*Aim of the exercise*.
The task calls for the lines from the start of the entries below through the line with "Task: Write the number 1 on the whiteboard", given again verbatim, with every picture dropped.
+ + + + + + +
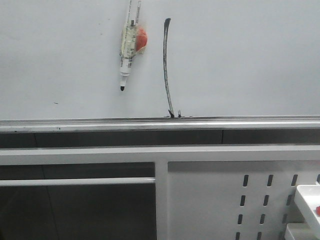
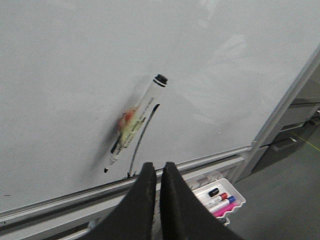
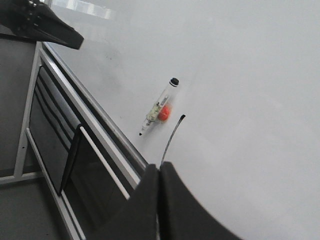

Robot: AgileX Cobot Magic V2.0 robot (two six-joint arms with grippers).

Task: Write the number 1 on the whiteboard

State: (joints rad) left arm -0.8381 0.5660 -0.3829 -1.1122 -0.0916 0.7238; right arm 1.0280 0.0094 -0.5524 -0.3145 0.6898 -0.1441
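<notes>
Whiteboard (image 1: 240,60): one number 1 (image 1: 166,70), one marker (image 1: 129,45) (stuck beside it); both jaws together, empty.

My claws (image 2: 156,200) black. Board (image 1: 240,60) plain glossy white, silver rail. Stroke (image 1: 167,70) black. Pen (image 1: 128,47) white, black tip, orange blob. Lower panel (image 1: 220,200) white, rows of dark slots.

Black number 1 (image 1: 167,65) on the whiteboard (image 1: 240,55), marker (image 1: 129,45) just beside, tip down.
</notes>
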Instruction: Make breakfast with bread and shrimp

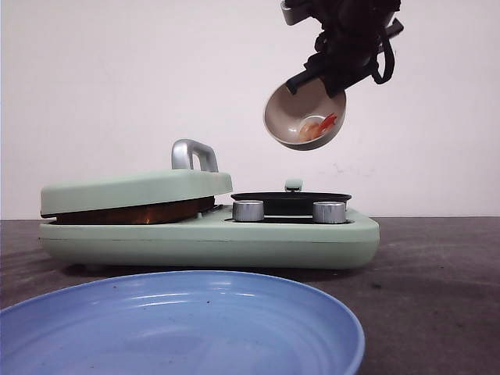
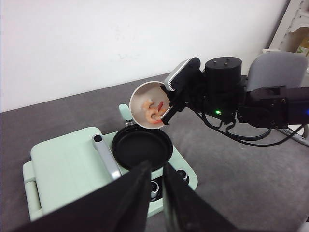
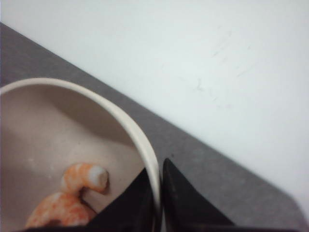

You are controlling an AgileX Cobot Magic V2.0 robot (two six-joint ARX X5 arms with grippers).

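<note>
My right gripper [image 1: 314, 78] is shut on the rim of a beige bowl [image 1: 305, 117], which hangs tilted in the air above the round black pan [image 1: 291, 198]. Orange-red and pale shrimp [image 1: 316, 126] lie in the bowl's low side. From the left wrist view, the bowl [image 2: 145, 104] with the shrimp [image 2: 153, 112] tips toward the pan [image 2: 142, 147]. In the right wrist view the fingers [image 3: 181, 193] pinch the bowl rim [image 3: 145, 145] beside the shrimp [image 3: 82, 181]. My left gripper [image 2: 157, 166] hovers shut and empty, nearer than the pan. The bread is hidden.
The pale green breakfast maker [image 1: 211, 234] has its lid [image 1: 133, 187] lowered, with a silver handle [image 1: 194, 152] and two silver knobs [image 1: 248, 210]. A brown strip shows under the lid. A blue plate [image 1: 180, 328] sits at the near edge.
</note>
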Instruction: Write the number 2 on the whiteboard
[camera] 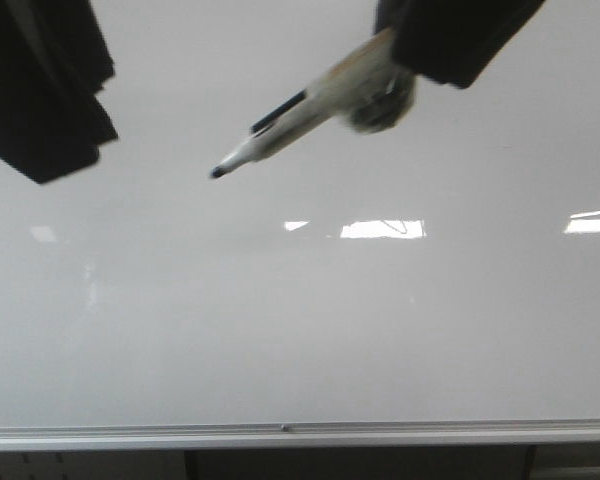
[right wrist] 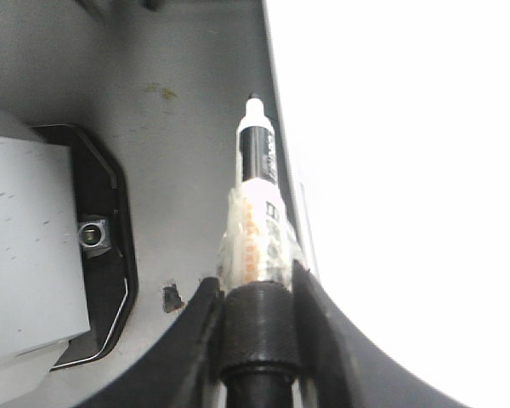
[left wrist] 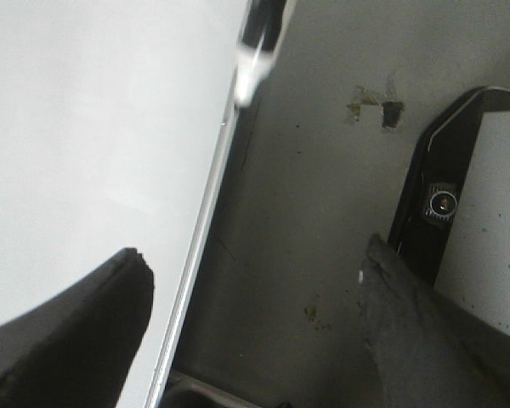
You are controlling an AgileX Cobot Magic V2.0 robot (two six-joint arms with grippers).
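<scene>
My right claw [right wrist: 257, 293] is clamped on a marker [right wrist: 257, 183], wrapped in clear tape where my fingers [right wrist: 319, 331] pinch it; in the front view the marker [camera: 300, 115] slants out from that claw [camera: 420, 45], its black tip just above the whiteboard [camera: 300, 330], though I cannot tell if it touches. My left claw [left wrist: 246, 340] stands spread wide, holding nothing, off to the side of the marker. Beneath both lies the whiteboard, its surface unmarked, its silver frame [camera: 280, 435] farther out.
</scene>
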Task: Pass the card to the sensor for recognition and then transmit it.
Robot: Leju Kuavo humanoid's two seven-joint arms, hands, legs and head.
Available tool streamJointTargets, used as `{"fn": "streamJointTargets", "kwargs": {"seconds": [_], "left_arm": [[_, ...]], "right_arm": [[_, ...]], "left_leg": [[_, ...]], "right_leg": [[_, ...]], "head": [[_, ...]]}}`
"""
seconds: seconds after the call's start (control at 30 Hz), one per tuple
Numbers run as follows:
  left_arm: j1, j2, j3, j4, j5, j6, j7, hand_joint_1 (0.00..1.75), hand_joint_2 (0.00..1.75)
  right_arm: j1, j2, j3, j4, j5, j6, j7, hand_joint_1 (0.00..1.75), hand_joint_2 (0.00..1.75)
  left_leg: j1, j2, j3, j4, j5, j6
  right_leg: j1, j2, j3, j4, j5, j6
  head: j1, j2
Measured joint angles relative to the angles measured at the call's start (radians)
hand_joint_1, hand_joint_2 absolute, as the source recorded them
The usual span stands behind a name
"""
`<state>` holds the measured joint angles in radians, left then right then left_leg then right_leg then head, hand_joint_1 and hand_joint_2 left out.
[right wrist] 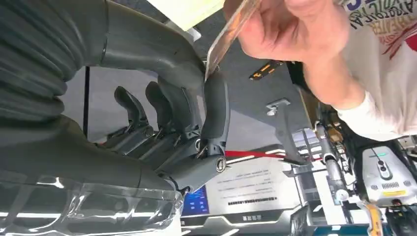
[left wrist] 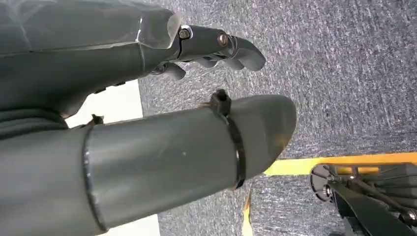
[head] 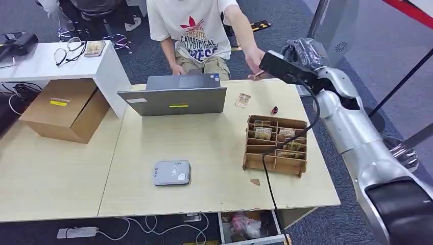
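**Card at the handover between robot and person**

The right hand is raised at the far right of the table, beyond the wooden organizer. The card sits pinched between its thumb and a finger while a person's hand grips the card's other end. The sensor lies near the table's front, well apart from the card. The left hand hangs over the carpet, fingers loosely curled, holding nothing.

Office-type test lab, grey carpet, plywood table, open laptop at 12 o'clock, cardboard box at 10 o'clock, yellow floor tape
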<state>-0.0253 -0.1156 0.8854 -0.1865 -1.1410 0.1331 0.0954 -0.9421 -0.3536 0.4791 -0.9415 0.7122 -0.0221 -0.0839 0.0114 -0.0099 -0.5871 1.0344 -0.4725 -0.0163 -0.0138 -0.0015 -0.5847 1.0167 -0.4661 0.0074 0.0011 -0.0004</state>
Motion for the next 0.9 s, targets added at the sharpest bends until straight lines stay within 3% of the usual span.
{"fn": "streamJointTargets", "kwargs": {"seconds": [0.13, 0.23, 0.27, 0.3, 0.33, 0.9], "left_arm": [[0.000, 0.003, 0.000, 0.000, -0.005, -0.001, 0.000, 0.00, 0.00], [0.000, 0.005, -0.001, 0.000, -0.009, -0.001, 0.000, 0.00, 0.00], [0.000, 0.005, -0.001, 0.000, -0.009, -0.001, 0.000, 0.00, 0.00], [0.000, 0.005, -0.001, 0.000, -0.009, 0.000, -0.005, 0.00, 0.00], [0.000, 0.005, -0.002, 0.000, -0.009, 0.000, -0.011, 0.00, 0.00], [-0.032, -0.036, -0.002, 0.000, 0.019, 0.092, -0.168, 0.00, 0.00]], "right_arm": [[-0.001, 0.001, 0.006, 0.021, 0.009, -0.003, 0.000, 1.47, 1.75], [0.001, 0.002, 0.011, 0.033, 0.011, -0.004, 0.000, 1.31, 1.75], [0.001, 0.003, 0.012, 0.037, 0.012, -0.005, 0.000, 1.15, 1.75], [0.002, 0.003, 0.013, 0.040, 0.015, -0.005, 0.000, 0.21, 1.75], [0.002, 0.004, 0.014, 0.044, 0.018, -0.005, 0.001, 0.00, 1.75], [0.011, 0.037, 0.032, 0.091, 0.047, -0.085, 0.001, 0.00, 1.75]], "left_leg": [[0.000, 0.000, 0.000, 0.000, 0.000, 0.000], [0.000, 0.000, 0.000, 0.000, 0.000, 0.000], [0.000, 0.000, 0.000, 0.000, 0.000, 0.000], [0.000, 0.000, 0.000, 0.000, 0.000, 0.000], [0.000, 0.000, 0.000, 0.000, 0.000, 0.000], [0.000, 0.000, 0.000, 0.000, 0.000, 0.000]], "right_leg": [[0.000, 0.000, 0.000, 0.000, 0.000, 0.000], [0.000, 0.000, 0.000, 0.000, 0.000, 0.000], [0.000, 0.000, 0.000, 0.000, 0.000, 0.000], [0.000, 0.000, 0.000, 0.000, 0.000, 0.000], [0.000, 0.000, 0.000, 0.000, 0.000, 0.000], [0.000, 0.000, 0.000, 0.000, 0.000, 0.000]], "head": [[0.000, 0.000], [0.000, 0.000], [0.000, 0.000], [0.000, 0.000], [0.000, 0.000], [0.000, 0.000]]}}
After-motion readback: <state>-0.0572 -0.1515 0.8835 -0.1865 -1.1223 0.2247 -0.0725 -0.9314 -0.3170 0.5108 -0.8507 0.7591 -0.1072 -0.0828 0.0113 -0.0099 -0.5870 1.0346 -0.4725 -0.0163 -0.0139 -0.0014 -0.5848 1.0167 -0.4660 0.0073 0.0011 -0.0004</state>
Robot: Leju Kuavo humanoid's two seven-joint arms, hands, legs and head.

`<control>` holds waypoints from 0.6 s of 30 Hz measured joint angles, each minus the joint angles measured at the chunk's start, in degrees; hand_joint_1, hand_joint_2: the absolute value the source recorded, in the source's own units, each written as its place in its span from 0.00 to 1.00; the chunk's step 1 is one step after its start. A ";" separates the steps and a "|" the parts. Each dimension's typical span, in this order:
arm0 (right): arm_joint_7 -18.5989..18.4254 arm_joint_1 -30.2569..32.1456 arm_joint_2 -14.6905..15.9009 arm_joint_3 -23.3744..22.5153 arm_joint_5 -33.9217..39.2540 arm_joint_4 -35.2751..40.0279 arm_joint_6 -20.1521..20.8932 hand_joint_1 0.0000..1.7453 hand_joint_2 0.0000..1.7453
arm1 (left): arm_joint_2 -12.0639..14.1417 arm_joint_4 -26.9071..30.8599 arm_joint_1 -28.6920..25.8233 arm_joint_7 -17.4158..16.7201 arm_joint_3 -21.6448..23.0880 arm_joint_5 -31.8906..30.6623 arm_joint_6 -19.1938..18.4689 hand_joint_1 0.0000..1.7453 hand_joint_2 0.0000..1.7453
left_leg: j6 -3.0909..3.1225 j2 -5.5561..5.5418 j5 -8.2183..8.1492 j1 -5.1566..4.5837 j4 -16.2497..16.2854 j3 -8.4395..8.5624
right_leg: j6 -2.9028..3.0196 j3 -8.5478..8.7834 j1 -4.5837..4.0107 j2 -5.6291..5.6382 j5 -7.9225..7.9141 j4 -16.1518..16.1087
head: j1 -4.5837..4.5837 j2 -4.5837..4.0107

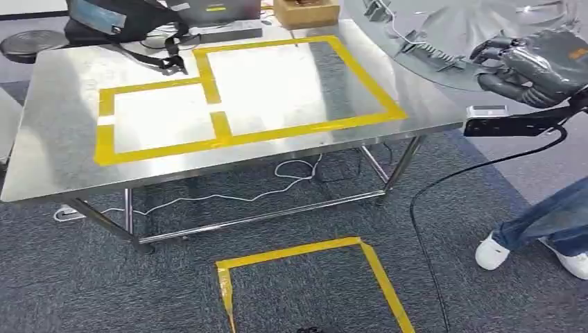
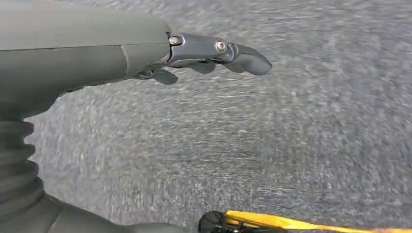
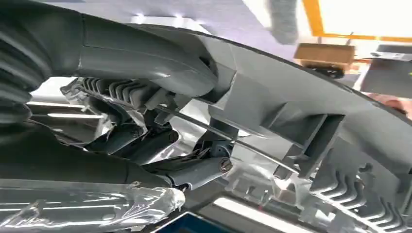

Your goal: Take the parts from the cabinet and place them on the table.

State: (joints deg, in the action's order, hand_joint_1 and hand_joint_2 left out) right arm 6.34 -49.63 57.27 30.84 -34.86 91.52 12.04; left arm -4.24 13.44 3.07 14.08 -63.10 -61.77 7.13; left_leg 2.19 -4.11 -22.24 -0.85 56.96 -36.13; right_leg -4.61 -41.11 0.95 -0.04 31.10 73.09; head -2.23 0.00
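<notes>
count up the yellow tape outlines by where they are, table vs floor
On the table: 2 yellow tape outlines, a small rectangle joined to a large rectangle
On the floor: 1 yellow tape outline, its near end cut off by the picture edge
Total: 3

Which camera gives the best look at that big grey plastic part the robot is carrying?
The right wrist view: the grey part, plastic-wrapped, shows its ribs close up in the right hand. The head view catches its curved edge; the left wrist view faces carpet.
</notes>
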 joint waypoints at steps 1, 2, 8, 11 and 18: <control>-0.13 0.51 0.50 -0.02 0.13 0.13 -0.20 1.00 1.00 | 0.00 0.00 -0.05 0.02 -0.07 0.00 0.02 0.00 1.00 | -0.19 -0.81 -0.13 0.10 0.11 0.17 | -0.03 2.00 0.14 0.37 -3.09 -4.93 | 0.02 0.00; -0.17 1.06 1.04 -0.02 0.26 0.26 -0.52 1.00 1.00 | 0.00 0.00 -0.04 0.11 -0.17 0.00 0.07 0.00 1.00 | -0.43 -1.55 -0.27 0.23 0.22 0.32 | -0.19 4.39 0.39 1.42 -5.87 -10.36 | 0.02 0.00; -0.94 4.83 2.29 -0.79 0.28 0.87 -2.29 1.00 1.00 | 0.59 0.00 -0.86 0.37 -0.55 0.00 -0.04 0.00 1.00 | -1.99 -3.16 -0.35 0.20 0.60 -0.79 | 1.63 6.48 1.00 2.45 -5.95 -14.46 | 0.00 0.02; -0.94 6.53 3.52 -1.60 0.22 1.25 -2.66 1.00 1.00 | 0.66 -0.07 -0.35 0.55 -0.59 0.00 -0.28 0.00 1.00 | -3.34 3.19 -5.87 0.13 10.02 -5.22 | 2.37 6.53 0.82 1.58 -5.82 -14.49 | 0.61 0.00; -0.74 10.56 3.98 -4.57 -1.36 2.03 -3.12 1.00 1.00 | 0.77 -0.07 -0.24 1.05 -0.74 -0.28 -0.59 0.00 1.00 | -2.47 3.74 -0.11 0.48 2.18 -0.81 | 1.97 7.02 0.82 0.45 -5.41 -14.51 | 0.70 0.00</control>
State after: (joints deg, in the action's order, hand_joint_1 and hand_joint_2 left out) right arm 5.60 -39.08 61.24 26.27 -36.22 93.55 8.92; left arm -3.48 13.38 2.83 15.13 -63.84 -62.05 6.54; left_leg -0.29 -0.37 -22.35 -0.37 59.14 -36.94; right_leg -2.65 -34.09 1.78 0.41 25.70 58.58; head -1.53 0.00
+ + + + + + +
*Solved problem*.
Robot: AgileX Cobot Magic V2.0 robot (two six-joint arms with grippers).

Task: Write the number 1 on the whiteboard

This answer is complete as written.